It's hot. It's dusty. It's far from civilization as most know it, which is exactly why people go. It's Black Rock City. It's Burning Man.

In 1986, a couple of guys set ablaze an eight foot tall wooden figure on San Francisco's Baker Beach to honor the Summer Solstice. Modest beginnings indeed. In 2001, over 25,000 people gathered on a dry lakebed in Nevada's Black Rock Desert to watch a 40-foot tall wooden and neon man go up in flames, accompanied by fire works. Pretty spectacular but hardly worth a yearly pilgrimage in and of itself.

Today Burning Man has become much more. Part festival, part experiment, part runaway phenomenon - all in the form of a community. Black Rock City springs up from the desert floor once a year only to disappear a short time later. It boasts a daily paper, several radio stations, well-marked streets, an airport and a D.M.V. (Department of Mutant Vehicles).

But it isn't physical characteristics that make it unique. It's the group effort at individuality that sets it apart. Black Rock City challenges you to skew your world view. A haven for radical expression, you are encouraged, even pressured, to participate. You must think outside the box, you must color outside the lines. Art is everywhere, from ornate plywood structures soon to be incinerated to avant-garde arrangements of luncheon meat. But mostly the art is you. It's what you wear, should you choose to wear anything at all. It's how you get around. Bicycles covered in fur are popular but motorized couches are more fun.

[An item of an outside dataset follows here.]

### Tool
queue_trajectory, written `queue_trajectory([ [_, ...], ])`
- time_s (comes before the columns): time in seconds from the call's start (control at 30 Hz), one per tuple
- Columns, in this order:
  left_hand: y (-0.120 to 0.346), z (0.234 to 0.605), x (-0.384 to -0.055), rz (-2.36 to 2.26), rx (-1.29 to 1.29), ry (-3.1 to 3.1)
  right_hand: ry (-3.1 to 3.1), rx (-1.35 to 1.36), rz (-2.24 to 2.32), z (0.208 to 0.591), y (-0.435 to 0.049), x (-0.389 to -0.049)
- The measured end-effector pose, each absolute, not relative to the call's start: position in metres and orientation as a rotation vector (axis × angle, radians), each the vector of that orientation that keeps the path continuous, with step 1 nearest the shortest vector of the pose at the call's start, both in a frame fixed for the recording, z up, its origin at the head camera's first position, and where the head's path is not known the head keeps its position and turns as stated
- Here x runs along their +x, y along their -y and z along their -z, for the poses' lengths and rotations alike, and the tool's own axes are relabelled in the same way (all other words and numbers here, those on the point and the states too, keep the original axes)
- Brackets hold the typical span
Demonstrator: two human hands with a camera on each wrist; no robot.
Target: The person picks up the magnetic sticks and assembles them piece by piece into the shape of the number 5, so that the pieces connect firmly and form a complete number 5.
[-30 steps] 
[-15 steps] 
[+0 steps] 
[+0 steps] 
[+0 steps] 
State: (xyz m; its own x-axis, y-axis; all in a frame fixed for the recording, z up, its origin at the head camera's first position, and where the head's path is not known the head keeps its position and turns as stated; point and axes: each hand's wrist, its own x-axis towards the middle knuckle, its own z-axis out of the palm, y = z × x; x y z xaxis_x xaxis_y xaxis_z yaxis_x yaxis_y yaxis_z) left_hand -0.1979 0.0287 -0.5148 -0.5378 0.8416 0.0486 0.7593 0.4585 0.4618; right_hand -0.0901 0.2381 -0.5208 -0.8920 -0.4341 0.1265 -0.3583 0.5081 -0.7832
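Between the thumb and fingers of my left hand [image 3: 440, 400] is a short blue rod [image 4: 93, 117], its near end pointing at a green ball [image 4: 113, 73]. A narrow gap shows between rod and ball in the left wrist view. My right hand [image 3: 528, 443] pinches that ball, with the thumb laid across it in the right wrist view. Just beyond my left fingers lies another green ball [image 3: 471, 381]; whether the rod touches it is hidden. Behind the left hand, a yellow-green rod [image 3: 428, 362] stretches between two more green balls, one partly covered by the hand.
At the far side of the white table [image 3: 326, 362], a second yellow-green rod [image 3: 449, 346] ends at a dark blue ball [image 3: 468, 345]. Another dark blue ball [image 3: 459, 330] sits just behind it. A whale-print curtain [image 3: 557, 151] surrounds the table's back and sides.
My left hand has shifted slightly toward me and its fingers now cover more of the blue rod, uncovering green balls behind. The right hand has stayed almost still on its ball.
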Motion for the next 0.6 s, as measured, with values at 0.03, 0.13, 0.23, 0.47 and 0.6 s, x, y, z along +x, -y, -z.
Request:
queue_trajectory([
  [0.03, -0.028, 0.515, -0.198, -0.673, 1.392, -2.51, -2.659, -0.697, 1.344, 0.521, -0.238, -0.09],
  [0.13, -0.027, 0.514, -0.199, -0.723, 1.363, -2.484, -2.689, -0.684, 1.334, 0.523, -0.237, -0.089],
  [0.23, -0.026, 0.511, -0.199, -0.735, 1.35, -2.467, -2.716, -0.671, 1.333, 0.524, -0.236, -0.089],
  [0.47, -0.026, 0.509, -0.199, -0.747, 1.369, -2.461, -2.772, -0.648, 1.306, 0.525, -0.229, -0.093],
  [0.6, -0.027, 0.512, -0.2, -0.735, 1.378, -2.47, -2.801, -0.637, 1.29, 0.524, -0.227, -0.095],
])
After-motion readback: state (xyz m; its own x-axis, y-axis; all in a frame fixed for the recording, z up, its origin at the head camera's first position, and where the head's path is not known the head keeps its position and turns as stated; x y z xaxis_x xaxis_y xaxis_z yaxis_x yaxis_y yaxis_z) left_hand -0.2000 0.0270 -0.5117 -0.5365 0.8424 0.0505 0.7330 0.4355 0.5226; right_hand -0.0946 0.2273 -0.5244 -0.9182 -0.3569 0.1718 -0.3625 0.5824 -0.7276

Whatever you choose to do, chances are you'll do it at a theme camp, the suburbs of Black Rock. You can dance inside a refrigerated semi-truck at Antarctica, get painted nude (that is, actually have paint applied to your body) at Camp Picasso or climb around on The Death Guild's Thunderdome while rooting on a match. There's Golf of Mexico, Pyramid Lounge and Hair of the Dog. Some camps have techno music and a light show; others simply put a trampoline out front.

Your money is of little good within the City limits. Black Rock runs on gifts and barter. It promotes the reverse of consumerism. Give. Those that put together theme camps spend thousands and charge nothing. Corporate logos are taboo. How rich you are is a mindset, not a number on a bank statement. Naked Santas are likely to greet you at the entrance just to see that you are prepared for this alternate reality.

There is, however, one bastion of commercial vending. Center Camp Cafe is the anchor of the mini metropolis. They sell coffee and offer a fashion show, tribal dancing and an open stage for preachers and poets. Here, refugees from the casts of "Mad Max" and "The Adventures of Pricilla, Queen of the Jungle" discuss the difference between the profanely sacred and the sacredly profane over a mocha latte. For example, just because you have the word freedom tattooed on your ass does that make you any more free?

The Man should not be thought of, however, as Utopia's dusty doppelganger. It has its own cultural voids and pitfalls. Mother Nature often seems eager for you to move on. Forty mile an hour winds and one hundred-degree plus weather is common. Discouraged are cell phones, dogs, public drug consumption, and public sex (but I saw some of each). Packing up all your trash may be inconvenient but is the law of the land and creature comforts without aesthetic merit are frowned upon.

Participation can be downright exhausting. Still, playa residents stick it out by sticking together. Occasionally it can appear as though everybody is trying so hard to be different that they all end up the same, but everything about Black Rock is to be taken with a grain of salt, or few thousand grains of sand. Underlying it all is not so much the desire of having everyday people thriving at Burning Man, but having Burning Man thriving in everyday people. It is by no means for the faint of heart, but for those who wish to take the trip, it's there for you and probably will be for some time to come.